Source material:
####
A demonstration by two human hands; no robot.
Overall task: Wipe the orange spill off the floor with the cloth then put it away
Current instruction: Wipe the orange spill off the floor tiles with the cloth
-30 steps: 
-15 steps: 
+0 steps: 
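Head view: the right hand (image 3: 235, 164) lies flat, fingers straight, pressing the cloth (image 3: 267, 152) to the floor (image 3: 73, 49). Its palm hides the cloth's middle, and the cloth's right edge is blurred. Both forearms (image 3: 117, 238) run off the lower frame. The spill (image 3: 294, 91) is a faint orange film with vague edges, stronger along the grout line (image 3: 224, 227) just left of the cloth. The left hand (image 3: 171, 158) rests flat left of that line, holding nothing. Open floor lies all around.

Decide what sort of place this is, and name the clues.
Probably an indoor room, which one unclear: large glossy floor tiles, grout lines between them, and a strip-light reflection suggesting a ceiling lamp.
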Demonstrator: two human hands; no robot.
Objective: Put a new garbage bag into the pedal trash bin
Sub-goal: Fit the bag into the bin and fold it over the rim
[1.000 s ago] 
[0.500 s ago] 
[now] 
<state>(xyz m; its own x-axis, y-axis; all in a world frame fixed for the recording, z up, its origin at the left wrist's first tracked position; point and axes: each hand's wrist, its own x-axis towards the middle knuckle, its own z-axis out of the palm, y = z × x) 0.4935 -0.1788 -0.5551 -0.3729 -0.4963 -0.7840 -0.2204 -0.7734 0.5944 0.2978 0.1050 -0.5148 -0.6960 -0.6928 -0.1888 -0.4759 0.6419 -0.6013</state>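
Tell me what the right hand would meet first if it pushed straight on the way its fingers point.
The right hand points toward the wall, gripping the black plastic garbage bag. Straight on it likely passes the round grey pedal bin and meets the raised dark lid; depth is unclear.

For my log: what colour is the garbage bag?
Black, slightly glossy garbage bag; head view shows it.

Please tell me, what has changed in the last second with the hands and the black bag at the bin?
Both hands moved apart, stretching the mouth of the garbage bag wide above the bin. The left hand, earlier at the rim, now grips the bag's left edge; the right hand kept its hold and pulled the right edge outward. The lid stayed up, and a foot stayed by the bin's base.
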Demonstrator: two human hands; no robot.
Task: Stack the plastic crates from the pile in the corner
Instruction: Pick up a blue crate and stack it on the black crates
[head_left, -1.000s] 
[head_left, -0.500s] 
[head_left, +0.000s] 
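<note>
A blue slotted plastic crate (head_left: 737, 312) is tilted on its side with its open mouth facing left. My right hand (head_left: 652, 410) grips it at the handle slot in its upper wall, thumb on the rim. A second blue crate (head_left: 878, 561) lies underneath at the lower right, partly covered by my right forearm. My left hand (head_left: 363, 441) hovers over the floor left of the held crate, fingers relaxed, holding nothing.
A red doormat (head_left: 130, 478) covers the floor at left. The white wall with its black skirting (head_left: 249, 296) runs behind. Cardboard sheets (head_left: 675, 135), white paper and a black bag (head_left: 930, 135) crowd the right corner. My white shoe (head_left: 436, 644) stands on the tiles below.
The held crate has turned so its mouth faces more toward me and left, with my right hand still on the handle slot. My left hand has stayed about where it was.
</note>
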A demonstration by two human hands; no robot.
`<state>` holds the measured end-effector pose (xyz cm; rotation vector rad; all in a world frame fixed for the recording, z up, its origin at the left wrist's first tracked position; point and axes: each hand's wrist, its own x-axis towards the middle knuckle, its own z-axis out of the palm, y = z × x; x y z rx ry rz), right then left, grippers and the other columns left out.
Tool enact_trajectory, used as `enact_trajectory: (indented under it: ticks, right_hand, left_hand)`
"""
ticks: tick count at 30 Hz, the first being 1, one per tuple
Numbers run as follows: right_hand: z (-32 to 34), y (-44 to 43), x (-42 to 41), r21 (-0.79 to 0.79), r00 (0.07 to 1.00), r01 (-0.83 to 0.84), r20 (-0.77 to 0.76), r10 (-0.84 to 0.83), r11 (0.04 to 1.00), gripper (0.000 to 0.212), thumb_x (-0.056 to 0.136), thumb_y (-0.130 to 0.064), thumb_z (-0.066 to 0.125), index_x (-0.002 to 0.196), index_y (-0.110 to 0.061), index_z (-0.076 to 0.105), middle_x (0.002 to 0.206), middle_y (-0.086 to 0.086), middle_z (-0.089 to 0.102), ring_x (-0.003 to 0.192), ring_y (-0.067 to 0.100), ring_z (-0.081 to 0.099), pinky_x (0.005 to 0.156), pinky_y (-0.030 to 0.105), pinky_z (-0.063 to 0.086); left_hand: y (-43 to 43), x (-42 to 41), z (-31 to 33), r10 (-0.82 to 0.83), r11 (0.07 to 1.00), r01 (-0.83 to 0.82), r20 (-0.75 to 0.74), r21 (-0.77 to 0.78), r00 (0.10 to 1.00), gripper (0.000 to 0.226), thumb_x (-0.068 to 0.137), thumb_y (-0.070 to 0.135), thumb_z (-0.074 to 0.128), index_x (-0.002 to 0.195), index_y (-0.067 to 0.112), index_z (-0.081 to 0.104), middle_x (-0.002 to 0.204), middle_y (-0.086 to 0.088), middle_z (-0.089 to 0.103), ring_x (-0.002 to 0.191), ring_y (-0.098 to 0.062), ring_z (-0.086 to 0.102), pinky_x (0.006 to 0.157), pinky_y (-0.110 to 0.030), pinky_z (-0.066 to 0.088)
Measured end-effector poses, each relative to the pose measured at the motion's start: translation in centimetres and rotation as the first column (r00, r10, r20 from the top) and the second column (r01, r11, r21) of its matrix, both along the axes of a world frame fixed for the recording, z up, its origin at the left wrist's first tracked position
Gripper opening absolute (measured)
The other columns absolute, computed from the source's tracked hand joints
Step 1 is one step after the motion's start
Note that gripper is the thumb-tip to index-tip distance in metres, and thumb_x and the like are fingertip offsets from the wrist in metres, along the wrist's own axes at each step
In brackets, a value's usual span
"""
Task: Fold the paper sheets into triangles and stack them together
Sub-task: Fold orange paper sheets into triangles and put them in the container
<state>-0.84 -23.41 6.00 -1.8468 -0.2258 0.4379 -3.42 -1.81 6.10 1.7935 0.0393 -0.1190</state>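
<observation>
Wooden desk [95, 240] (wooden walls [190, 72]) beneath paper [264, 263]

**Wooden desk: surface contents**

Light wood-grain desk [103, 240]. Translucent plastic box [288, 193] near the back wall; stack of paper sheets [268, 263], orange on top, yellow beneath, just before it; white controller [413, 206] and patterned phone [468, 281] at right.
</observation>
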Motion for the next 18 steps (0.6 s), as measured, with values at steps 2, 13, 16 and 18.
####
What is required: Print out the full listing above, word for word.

Your solution:
A demonstration by two human hands; no robot.
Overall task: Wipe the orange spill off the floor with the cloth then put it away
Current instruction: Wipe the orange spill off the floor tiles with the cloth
-30 steps: 
-15 steps: 
+0 steps: 
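Head view: the right hand (image 3: 235, 164) lies flat, fingers straight, pressing the cloth (image 3: 267, 152) to the floor (image 3: 73, 49). Its palm hides the cloth's middle, and the cloth's right edge is blurred. Both forearms (image 3: 117, 238) run off the lower frame. The spill (image 3: 294, 91) is a faint orange film with vague edges, stronger along the grout line (image 3: 224, 227) just left of the cloth. The left hand (image 3: 171, 158) rests flat left of that line, holding nothing. Open floor lies all around.

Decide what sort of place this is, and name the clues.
Probably an indoor room, which one unclear: large glossy floor tiles, grout lines between them, and a strip-light reflection suggesting a ceiling lamp.
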Demonstrator: two human hands; no robot.
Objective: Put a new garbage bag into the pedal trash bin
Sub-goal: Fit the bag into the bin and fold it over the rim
[1.000 s ago] 
[0.500 s ago] 
[now] 
<state>(xyz m; its own x-axis, y-axis; all in a world frame fixed for the recording, z up, its origin at the left wrist's first tracked position; point and axes: each hand's wrist, its own x-axis towards the middle knuckle, its own z-axis out of the palm, y = z × x) 0.4935 -0.1788 -0.5551 -0.3729 -0.4963 -0.7840 -0.2204 -0.7734 0.5944 0.2978 0.1050 -0.5148 -0.6960 -0.6928 -0.1888 -0.4759 0.6419 -0.6013</state>
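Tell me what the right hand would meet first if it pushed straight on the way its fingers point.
The right hand points toward the wall, gripping the black plastic garbage bag. Straight on it likely passes the round grey pedal bin and meets the raised dark lid; depth is unclear.

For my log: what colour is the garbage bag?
Black, slightly glossy garbage bag; head view shows it.

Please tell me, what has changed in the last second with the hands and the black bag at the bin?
Both hands moved apart, stretching the mouth of the garbage bag wide above the bin. The left hand, earlier at the rim, now grips the bag's left edge; the right hand kept its hold and pulled the right edge outward. The lid stayed up, and a foot stayed by the bin's base.
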Demonstrator: two human hands; no robot.
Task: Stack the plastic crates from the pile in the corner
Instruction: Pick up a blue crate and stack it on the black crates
[head_left, -1.000s] 
[head_left, -0.500s] 
[head_left, +0.000s] 
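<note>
A blue slotted plastic crate (head_left: 737, 312) is tilted on its side with its open mouth facing left. My right hand (head_left: 652, 410) grips it at the handle slot in its upper wall, thumb on the rim. A second blue crate (head_left: 878, 561) lies underneath at the lower right, partly covered by my right forearm. My left hand (head_left: 363, 441) hovers over the floor left of the held crate, fingers relaxed, holding nothing.
A red doormat (head_left: 130, 478) covers the floor at left. The white wall with its black skirting (head_left: 249, 296) runs behind. Cardboard sheets (head_left: 675, 135), white paper and a black bag (head_left: 930, 135) crowd the right corner. My white shoe (head_left: 436, 644) stands on the tiles below.
The held crate has turned so its mouth faces more toward me and left, with my right hand still on the handle slot. My left hand has stayed about where it was.
</note>
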A demonstration by two human hands; no robot.
`<state>` holds the measured end-effector pose (xyz cm; rotation vector rad; all in a world frame fixed for the recording, z up, its origin at the left wrist's first tracked position; point and axes: each hand's wrist, its own x-axis towards the middle knuckle, its own z-axis out of the palm, y = z × x; x y z rx ry rz), right then left, grippers and the other columns left out.
Tool enact_trajectory, used as `enact_trajectory: (indented under it: ticks, right_hand, left_hand)`
"""
ticks: tick count at 30 Hz, the first being 1, one per tuple
Numbers run as follows: right_hand: z (-32 to 34), y (-44 to 43), x (-42 to 41), r21 (-0.79 to 0.79), r00 (0.07 to 1.00), r01 (-0.83 to 0.84), r20 (-0.77 to 0.76), r10 (-0.84 to 0.83), r11 (0.04 to 1.00), gripper (0.000 to 0.212), thumb_x (-0.056 to 0.136), thumb_y (-0.130 to 0.064), thumb_z (-0.066 to 0.125), index_x (-0.002 to 0.196), index_y (-0.110 to 0.061), index_z (-0.076 to 0.105), middle_x (0.002 to 0.206), middle_y (-0.086 to 0.086), middle_z (-0.089 to 0.102), ring_x (-0.003 to 0.192), ring_y (-0.067 to 0.100), ring_z (-0.081 to 0.099), pinky_x (0.005 to 0.156), pinky_y (-0.030 to 0.105), pinky_z (-0.063 to 0.086); left_hand: y (-43 to 43), x (-42 to 41), z (-31 to 33), r10 (-0.82 to 0.83), r11 (0.07 to 1.00), r01 (-0.83 to 0.82), r20 (-0.75 to 0.74), r21 (-0.77 to 0.78), r00 (0.10 to 1.00), gripper (0.000 to 0.226), thumb_x (-0.068 to 0.137), thumb_y (-0.070 to 0.135), thumb_z (-0.074 to 0.128), index_x (-0.002 to 0.195), index_y (-0.067 to 0.112), index_z (-0.081 to 0.104), middle_x (-0.002 to 0.204), middle_y (-0.086 to 0.088), middle_z (-0.089 to 0.103), ring_x (-0.002 to 0.191), ring_y (-0.098 to 0.062), ring_z (-0.086 to 0.102), pinky_x (0.006 to 0.157), pinky_y (-0.110 to 0.030), pinky_z (-0.066 to 0.088)
Measured end-effector poses, each relative to the pose measured at the motion's start: translation in centimetres and rotation as the first column (r00, r10, r20 from the top) and the second column (r01, r11, r21) of its matrix, both along the axes of a world frame fixed for the recording, z up, its origin at the left wrist's first tracked position
Gripper opening absolute (measured)
The other columns absolute, computed from the source's tracked hand joints
Step 1 is one step after the motion's start
Note that gripper is the thumb-tip to index-tip distance in metres, and thumb_x and the like are fingertip offsets from the wrist in metres, along the wrist's own axes at each step
In brackets, a value's usual span
"""
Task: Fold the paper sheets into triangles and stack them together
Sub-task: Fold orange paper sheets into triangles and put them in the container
<state>-0.84 -23.41 6.00 -1.8468 -0.2258 0.4379 -3.42 -1.81 6.10 1.7935 0.0393 -0.1190</state>
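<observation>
Wooden desk [95, 240] (wooden walls [190, 72]) beneath paper [264, 263]

**Wooden desk: surface contents**

Light wood-grain desk [103, 240]. Translucent plastic box [288, 193] near the back wall; stack of paper sheets [268, 263], orange on top, yellow beneath, just before it; white controller [413, 206] and patterned phone [468, 281] at right.
</observation>
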Motion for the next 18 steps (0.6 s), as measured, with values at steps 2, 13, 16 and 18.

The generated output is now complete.